Wow. A lot has happened in these past 2 weeks–I started my job at Target and went to Vegas for the first time! I started work at on Monday, June 16th, where I received my schedule, training store, and department I will be training to run (Guest Experience). It’s just my luck that I was placed in the furthest store from my house in Medallion Center near North Park, but I’m glad that this store assignment (and drive!) will only be temporary.
As for work, the first two weeks have been definitely interesting. I now know what my interviewers meant when I asked them what a typical day as an ETL looks like and they said that every day is different. That’s probably one of the best parts of the job so far–every day there is something new to learn and the 10 hour day flies by.
I was scheduled to work the first weekend (even though my trainer wasn’t) so on that first Wednesday I requested off for Saturday so I could go to Vegas with my friend Madison and her friends for her all-expense paid 21st birthday celebration. I left straight from work to the airport on Friday, but because of delays I didn’t end up in Vegas til around 10:45. After waiting for a taxi, getting ready in our amazing suite at Caesars Palace, and then hailing a cab to the Venetian, I finally arrived at Tao nightclub around 12:30am, where the party was just getting started. Maddie’s dad got us a table with bottle service at Tao, where the table alone was $5000. The club was AMAZING, and we stayed there until after 3am. After sleeping in on Saturday, our group headed off to Tao Beach for a full out, crazy Vegas pool party. Oh, and we also had a $2000 table and bottle service there. It was probably the most insane event I have ever been to. We left Vegas on Sunday after walking the strip, window shopping, and watching the fountain show at the Bellagio.
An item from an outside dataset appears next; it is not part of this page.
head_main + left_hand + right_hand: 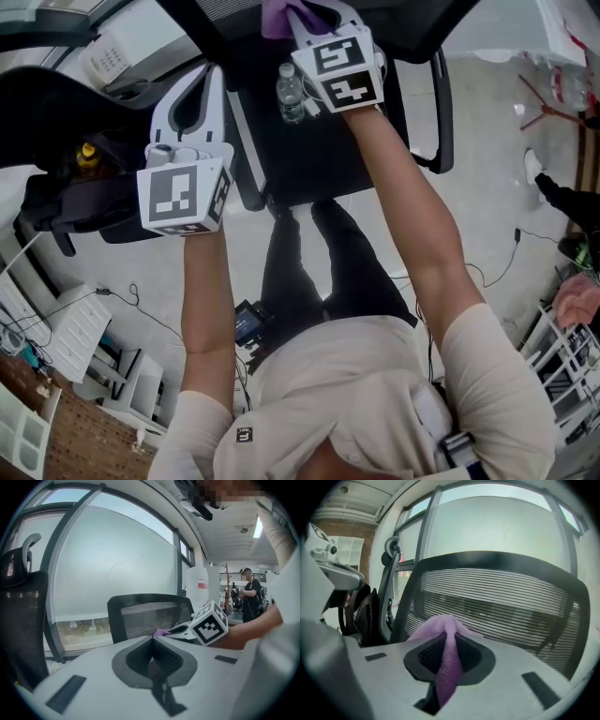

Everything in Vegas was so expensive, and even though I had one of the best weekends ever, I was ready to leave on Sunday. The materialistic nature of the city and the people there kind of shocked me. And although I don’t see anything especially wrong with spending money on vacations, I feel like I am personally more suited for weekends like this past one–with a Chilis date on Friday and $5 tickets to a country concert at the horse races on Saturday. I know that I obtain my happiness through good food and good times with good friends, and not through materialistic things. I love to shop (working at Target and not wanting to buy stuff every day–tough) but I know that designer, glitzy things are only temporary. Whereas concerts and dinners and evenings out with friends may be temporary too, those memories will last a lifetime.
I know what people mean now when they say their “livin for the weekend.”